On the fracking revolution

It used to be that massive environmental destruction happened in the God forsaken foreign countries or the poor empty parts of our motherlands.  Not anymore.  Now heavy industrial activities come to where we live and work, and environmental damage happens in the ecosystems we actually care about.  That's the reality of resource exhaustion paired with the ever-growing appetite for these resources from us, the Bubble People.

Take "shale revolution" as an example: 10,000 tons of clean, round, well-sorted fracking sand per well, or one hundred 100 ton railroad cars (really big ones), or one very long train of sand per well x thousands of wells per year = environmental destruction, damage to watersheds, permanent changes of ground water distribution and levels, obliteration of farmland in Wisconsin, Minnesota, etc., silica dust inhalation, damaged communities, and so on.

For economists these are merely externalities (or lives made unbearable by the sacred ritual of environmental destruction to make money; please look at China), but for me it is just one of the many reasons for the across-the-board decline of the U.S. And the Fed-created, bank-abetted “shale revolution” bubble popped regardless. ("Fed" means the U.S. Federal Reserve Bank.) This shale bubble, however, was the only real economic growth in the U.S. economy in the last 5 years.

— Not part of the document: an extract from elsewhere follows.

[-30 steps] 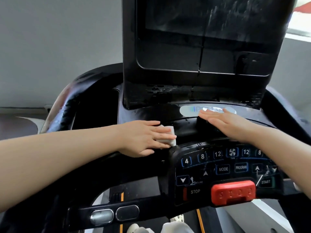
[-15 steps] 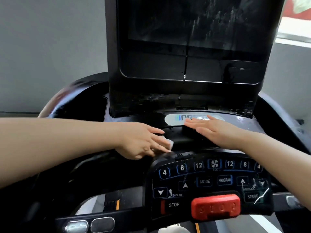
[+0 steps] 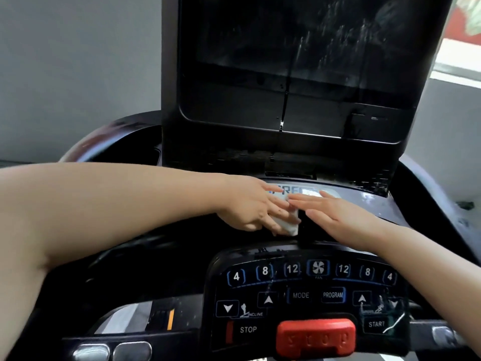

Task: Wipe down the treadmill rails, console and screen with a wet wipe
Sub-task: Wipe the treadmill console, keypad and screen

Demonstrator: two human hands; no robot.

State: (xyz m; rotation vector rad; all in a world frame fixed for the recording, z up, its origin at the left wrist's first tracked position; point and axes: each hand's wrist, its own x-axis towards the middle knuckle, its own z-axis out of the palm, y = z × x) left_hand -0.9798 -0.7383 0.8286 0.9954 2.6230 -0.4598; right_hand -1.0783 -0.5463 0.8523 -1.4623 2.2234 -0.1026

Each next “revolution” of this kind will leave even bigger wounds on the Earth’s thin skin and will harm us more. But it does not matter anymore: the progressing harm has been irreversible for quite some time. We, as a species, are on the final stretch of our “economic growth curve” before a major physical collapse, and nothing can prevent this collapse, no matter how much we discuss and explain the all-encompassing human myopia among ourselves and our government watchers. The popping of the bubble in which we reside will be most unpleasant and we will finally comprehend what is happening to the countless millions of desperate people, who today are on the other side. I reside uncomfortably close to that other side, so I see things a little differently than when I was bubbling away in Berkeley, California, or Austin, Texas.

On a positive note, there are still many mountains to blow up in West Virginia, Kentucky, and the rest of the world. There are still countless trees to be cut or burned. There are mangrove forests left to be converted to beach resorts or shrimp ponds that will help in killing the oceans. There are aquifers to be sucked out or polluted. And then there is air to be made unbreathable for millions.
But the victorious global free market must continue to march on unimpeded by human heart, conscience, and imagination. 

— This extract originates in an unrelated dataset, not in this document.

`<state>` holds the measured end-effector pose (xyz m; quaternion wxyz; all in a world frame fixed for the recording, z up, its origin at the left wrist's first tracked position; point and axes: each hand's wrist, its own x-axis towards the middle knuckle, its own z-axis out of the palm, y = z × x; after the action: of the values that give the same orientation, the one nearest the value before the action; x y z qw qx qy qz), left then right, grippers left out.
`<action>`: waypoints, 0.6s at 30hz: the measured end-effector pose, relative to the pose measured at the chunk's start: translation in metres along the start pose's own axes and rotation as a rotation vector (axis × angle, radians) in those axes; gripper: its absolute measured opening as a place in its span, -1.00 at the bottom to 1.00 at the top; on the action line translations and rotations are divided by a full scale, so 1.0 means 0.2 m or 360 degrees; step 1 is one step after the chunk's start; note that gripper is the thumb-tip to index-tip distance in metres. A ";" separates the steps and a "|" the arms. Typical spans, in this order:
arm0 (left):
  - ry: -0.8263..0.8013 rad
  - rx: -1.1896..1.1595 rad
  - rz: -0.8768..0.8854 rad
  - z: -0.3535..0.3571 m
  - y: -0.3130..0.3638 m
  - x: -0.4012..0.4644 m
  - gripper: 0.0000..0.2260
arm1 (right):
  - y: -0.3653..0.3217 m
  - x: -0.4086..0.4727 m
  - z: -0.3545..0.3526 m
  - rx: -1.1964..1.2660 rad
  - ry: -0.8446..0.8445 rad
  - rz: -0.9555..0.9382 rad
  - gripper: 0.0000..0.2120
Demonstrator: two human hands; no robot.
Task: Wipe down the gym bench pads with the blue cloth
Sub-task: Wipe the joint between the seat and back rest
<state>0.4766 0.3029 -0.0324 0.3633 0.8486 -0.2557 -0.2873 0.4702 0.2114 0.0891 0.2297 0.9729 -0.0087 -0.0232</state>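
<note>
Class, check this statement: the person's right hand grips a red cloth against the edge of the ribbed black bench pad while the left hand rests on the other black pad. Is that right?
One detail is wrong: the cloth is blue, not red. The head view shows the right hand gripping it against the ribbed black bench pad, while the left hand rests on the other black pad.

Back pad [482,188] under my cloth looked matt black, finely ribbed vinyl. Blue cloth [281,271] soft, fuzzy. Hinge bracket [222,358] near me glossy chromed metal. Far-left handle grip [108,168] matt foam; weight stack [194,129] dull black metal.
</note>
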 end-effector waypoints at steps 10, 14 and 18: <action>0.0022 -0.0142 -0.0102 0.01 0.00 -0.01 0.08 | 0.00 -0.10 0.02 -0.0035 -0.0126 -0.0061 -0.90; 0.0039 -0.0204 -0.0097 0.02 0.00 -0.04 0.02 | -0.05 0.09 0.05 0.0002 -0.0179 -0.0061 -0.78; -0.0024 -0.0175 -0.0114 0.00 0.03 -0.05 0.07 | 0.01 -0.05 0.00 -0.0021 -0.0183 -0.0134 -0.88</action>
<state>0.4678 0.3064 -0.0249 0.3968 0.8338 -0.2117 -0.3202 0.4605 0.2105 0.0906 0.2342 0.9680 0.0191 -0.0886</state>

What’s your solution? (A typical American question)

The issue of global inequality is extremely serious and solution almost impossible to arrive at and implement. I guess a good starting point would be to admit publicly and for a sufficiently long time, so that the customarily deaf and blind public registers, the past wrongs. This list is very long. It is easier to start from the U.S., because of its short history, which was nevertheless filled with the almost complete genocide of Native Americans, and the absolutely brutal treatment of the human cotton-picking machines, i.e., young, fit Negro slaves. This treatment was protected by U.S. Congress for many decades and led to the Civil War because of economic reasons (the deal was simply too good for the rich plantation owners in the U.S.'s South to exchange it for human rights). Some of this old treatment of black Americans is still well and alive in many of the city halls, police departments, jails, and prisons. We should add to this list the U.S.’s nefarious behavior in Central and South America, Asia, and Africa. Again, millions perished and untold damage has been done for us, the Bubble People.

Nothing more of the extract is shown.